▶ PROBLEM DESCRIPTION:
Nothing should differ between your output and the entries below.

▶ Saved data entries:

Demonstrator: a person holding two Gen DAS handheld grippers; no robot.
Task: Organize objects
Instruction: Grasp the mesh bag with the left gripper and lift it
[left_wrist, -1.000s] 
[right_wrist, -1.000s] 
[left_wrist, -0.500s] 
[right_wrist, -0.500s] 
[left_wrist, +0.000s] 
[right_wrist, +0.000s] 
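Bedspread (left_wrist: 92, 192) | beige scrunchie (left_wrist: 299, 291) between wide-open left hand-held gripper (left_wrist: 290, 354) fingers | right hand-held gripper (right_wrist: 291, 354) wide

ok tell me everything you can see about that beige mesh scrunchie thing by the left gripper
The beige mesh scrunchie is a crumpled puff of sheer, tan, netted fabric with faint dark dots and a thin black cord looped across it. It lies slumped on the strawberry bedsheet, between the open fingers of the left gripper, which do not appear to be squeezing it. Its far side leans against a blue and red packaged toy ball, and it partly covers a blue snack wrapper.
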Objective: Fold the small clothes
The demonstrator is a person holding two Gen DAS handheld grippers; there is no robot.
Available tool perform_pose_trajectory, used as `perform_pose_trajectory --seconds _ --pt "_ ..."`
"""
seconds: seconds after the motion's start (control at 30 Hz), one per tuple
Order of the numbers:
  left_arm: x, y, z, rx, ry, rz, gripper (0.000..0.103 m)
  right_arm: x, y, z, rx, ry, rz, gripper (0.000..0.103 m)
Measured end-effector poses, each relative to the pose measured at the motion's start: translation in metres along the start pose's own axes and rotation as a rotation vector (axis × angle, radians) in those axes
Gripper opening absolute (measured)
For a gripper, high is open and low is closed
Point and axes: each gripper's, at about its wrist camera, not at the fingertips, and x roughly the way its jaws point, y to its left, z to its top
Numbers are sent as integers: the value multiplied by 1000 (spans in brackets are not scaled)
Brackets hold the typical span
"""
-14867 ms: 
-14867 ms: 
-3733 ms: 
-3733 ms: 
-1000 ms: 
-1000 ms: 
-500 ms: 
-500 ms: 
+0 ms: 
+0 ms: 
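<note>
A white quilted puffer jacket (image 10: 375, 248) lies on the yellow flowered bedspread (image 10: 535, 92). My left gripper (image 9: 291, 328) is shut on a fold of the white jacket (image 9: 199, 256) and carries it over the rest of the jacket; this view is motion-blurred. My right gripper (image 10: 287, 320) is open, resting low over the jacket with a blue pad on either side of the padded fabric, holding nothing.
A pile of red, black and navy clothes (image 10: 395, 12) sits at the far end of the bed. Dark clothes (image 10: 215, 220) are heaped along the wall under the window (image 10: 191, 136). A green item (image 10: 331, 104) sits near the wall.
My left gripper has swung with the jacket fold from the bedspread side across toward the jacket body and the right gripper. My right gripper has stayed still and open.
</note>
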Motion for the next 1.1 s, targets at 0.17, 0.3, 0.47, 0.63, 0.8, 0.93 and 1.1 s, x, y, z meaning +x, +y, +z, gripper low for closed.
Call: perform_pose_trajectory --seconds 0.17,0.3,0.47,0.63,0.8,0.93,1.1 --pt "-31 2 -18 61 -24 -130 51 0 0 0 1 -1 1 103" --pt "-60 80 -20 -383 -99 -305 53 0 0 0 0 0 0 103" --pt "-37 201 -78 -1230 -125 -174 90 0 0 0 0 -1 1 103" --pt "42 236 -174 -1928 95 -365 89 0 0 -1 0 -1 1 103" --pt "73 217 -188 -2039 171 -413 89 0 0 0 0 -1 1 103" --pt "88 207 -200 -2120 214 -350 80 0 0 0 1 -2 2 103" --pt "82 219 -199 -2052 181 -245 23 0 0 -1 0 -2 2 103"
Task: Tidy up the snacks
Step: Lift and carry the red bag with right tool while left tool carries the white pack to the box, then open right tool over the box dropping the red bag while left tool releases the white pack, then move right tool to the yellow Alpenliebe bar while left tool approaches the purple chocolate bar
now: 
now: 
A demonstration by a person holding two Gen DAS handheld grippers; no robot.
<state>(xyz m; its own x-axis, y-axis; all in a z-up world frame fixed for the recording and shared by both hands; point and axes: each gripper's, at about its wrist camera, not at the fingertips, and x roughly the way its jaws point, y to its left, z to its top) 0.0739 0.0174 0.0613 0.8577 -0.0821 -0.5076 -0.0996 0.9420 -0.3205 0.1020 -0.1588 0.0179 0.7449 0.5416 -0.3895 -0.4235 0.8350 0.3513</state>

▶ RESPONSE TO THE EXERCISE:
Demonstrator: a person holding two Gen DAS handheld grippers; no robot.
Task: Organize objects
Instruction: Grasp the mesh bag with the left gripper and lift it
[left_wrist, -1.000s] 
[right_wrist, -1.000s] 
[left_wrist, -0.500s] 
[right_wrist, -0.500s] 
[left_wrist, +0.000s] 
[right_wrist, +0.000s] 
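Bedspread (left_wrist: 92, 192) | beige scrunchie (left_wrist: 299, 291) between wide-open left hand-held gripper (left_wrist: 290, 354) fingers | right hand-held gripper (right_wrist: 291, 354) wide

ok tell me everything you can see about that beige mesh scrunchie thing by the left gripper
The beige mesh scrunchie is a crumpled puff of sheer, tan, netted fabric with faint dark dots and a thin black cord looped across it. It lies slumped on the strawberry bedsheet, between the open fingers of the left gripper, which do not appear to be squeezing it. Its far side leans against a blue and red packaged toy ball, and it partly covers a blue snack wrapper.
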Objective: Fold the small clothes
The demonstrator is a person holding two Gen DAS handheld grippers; there is no robot.
Available tool perform_pose_trajectory, used as `perform_pose_trajectory --seconds _ --pt "_ ..."`
"""
seconds: seconds after the motion's start (control at 30 Hz), one per tuple
Order of the numbers:
  left_arm: x, y, z, rx, ry, rz, gripper (0.000..0.103 m)
  right_arm: x, y, z, rx, ry, rz, gripper (0.000..0.103 m)
Measured end-effector poses, each relative to the pose measured at the motion's start: translation in metres along the start pose's own axes and rotation as a rotation vector (axis × angle, radians) in those axes
Gripper opening absolute (measured)
For a gripper, high is open and low is closed
Point and axes: each gripper's, at about its wrist camera, not at the fingertips, and x roughly the way its jaws point, y to its left, z to its top
Numbers are sent as integers: the value multiplied by 1000 (spans in brackets are not scaled)
Brackets hold the typical span
"""
-14867 ms: 
-14867 ms: 
-3733 ms: 
-3733 ms: 
-1000 ms: 
-1000 ms: 
-500 ms: 
-500 ms: 
+0 ms: 
+0 ms: 
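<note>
A white quilted puffer jacket (image 10: 375, 248) lies on the yellow flowered bedspread (image 10: 535, 92). My left gripper (image 9: 291, 328) is shut on a fold of the white jacket (image 9: 199, 256) and carries it over the rest of the jacket; this view is motion-blurred. My right gripper (image 10: 287, 320) is open, resting low over the jacket with a blue pad on either side of the padded fabric, holding nothing.
A pile of red, black and navy clothes (image 10: 395, 12) sits at the far end of the bed. Dark clothes (image 10: 215, 220) are heaped along the wall under the window (image 10: 191, 136). A green item (image 10: 331, 104) sits near the wall.
My left gripper has swung with the jacket fold from the bedspread side across toward the jacket body and the right gripper. My right gripper has stayed still and open.
</note>
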Motion for the next 1.1 s, targets at 0.17, 0.3, 0.47, 0.63, 0.8, 0.93 and 1.1 s, x, y, z meaning +x, +y, +z, gripper low for closed.
Call: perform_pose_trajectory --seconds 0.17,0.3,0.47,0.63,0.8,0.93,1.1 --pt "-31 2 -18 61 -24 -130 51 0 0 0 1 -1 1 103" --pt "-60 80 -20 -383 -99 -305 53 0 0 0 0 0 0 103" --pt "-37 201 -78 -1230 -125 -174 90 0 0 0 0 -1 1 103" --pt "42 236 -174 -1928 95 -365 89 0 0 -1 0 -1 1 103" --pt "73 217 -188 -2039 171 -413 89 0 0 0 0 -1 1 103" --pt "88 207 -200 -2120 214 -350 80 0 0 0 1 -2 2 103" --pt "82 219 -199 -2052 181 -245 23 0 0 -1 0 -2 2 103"
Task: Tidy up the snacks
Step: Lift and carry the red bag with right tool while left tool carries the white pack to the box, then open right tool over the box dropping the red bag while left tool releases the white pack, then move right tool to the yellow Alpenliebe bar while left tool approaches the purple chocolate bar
now: 
now: 
A demonstration by a person holding two Gen DAS handheld grippers; no robot.
<state>(xyz m; its own x-axis, y-axis; all in a z-up world frame fixed for the recording and shared by both hands; point and axes: each gripper's, at about its wrist camera, not at the fingertips, and x roughly the way its jaws point, y to its left, z to its top) 0.0739 0.0174 0.0613 0.8577 -0.0821 -0.5076 -0.0996 0.9420 -0.3205 0.1020 -0.1588 0.0179 0.7449 0.5416 -0.3895 -0.4235 0.8350 0.3513</state>

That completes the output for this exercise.